Ali waited until the next morning, wrapped the dead infant in a scarf, and then dumped the body in a nearby garden when on her way to work.
A post mortem examination failed to establish the cause of death.
Appearing in court, she entered a guilty plea to cruelty and endeavouring to conceal the birth of a child.
She was sentenced to 26 weeks prison, suspended for 2 years, and ordered to seek psychiatric help.
Running through the entire trial were the concepts of “honour” and “shame”.
The defence made reference to “cultural processes that some cannot begin to understand.”

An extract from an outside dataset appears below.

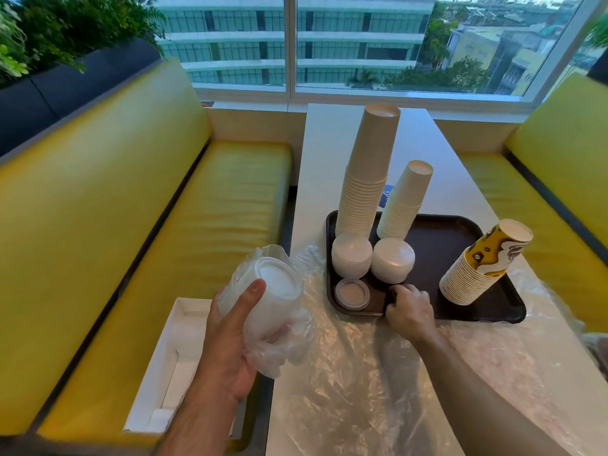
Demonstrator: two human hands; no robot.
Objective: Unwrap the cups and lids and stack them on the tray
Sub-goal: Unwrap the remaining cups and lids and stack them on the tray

“Life is a precious thing and not something to be thrown away in a nearby garden” said Chief Prosecutor Nazir Afzal, “Whatever the community or familial dishonour or shame, real or perceived, that Ali may have felt, it did not justify the tragic death of the most vulnerable victim, a new born baby boy or girl.”
A life left to die within hours of birth, thrown away due to reasons of (supposed) honour and culture, costs the perpetrator a 26 week suspended sentence it seems.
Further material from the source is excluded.